▸ **How to complete this task**:
Print every line below exactly as written, but leave the pictures behind.

▸ **Supplied data**:
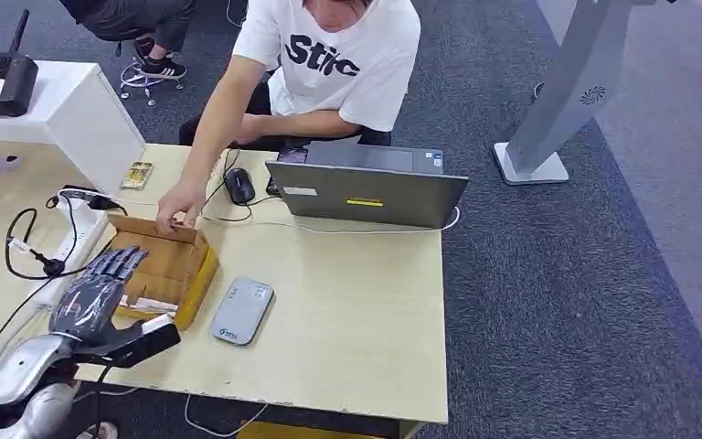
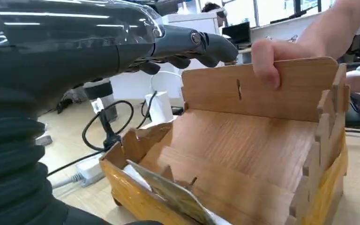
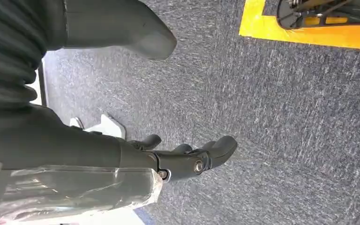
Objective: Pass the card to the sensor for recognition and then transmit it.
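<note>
Left hand [image 1: 101,293] hovers empty, fingers spread, over wooden card box [image 1: 169,265] a person's hand [image 1: 178,206] steadies; card [image 2: 176,197] lies at its near end: lower, pinch the edge; right hand [image 3: 187,157] hangs loosely curled, empty.

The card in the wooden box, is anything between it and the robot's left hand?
Nothing visible does. The left hand hovers open above the box; the card lies at its near end. A person's hand holds the far wall.

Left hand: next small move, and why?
Probably hold until the person's hand lets go of the wooden box, then lower toward the card at its near end. The left hand hovers empty above the box.
</note>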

▸ **Output for this exercise**:
Objective: Pass the card to the sensor for recognition and then transmit it.
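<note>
Left hand [image 1: 101,293] hovers empty, fingers spread, over wooden card box [image 1: 169,265] a person's hand [image 1: 178,206] steadies; card [image 2: 176,197] lies at its near end: lower, pinch the edge; right hand [image 3: 187,157] hangs loosely curled, empty.

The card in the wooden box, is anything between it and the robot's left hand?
Nothing visible does. The left hand hovers open above the box; the card lies at its near end. A person's hand holds the far wall.

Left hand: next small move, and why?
Probably hold until the person's hand lets go of the wooden box, then lower toward the card at its near end. The left hand hovers empty above the box.
</note>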

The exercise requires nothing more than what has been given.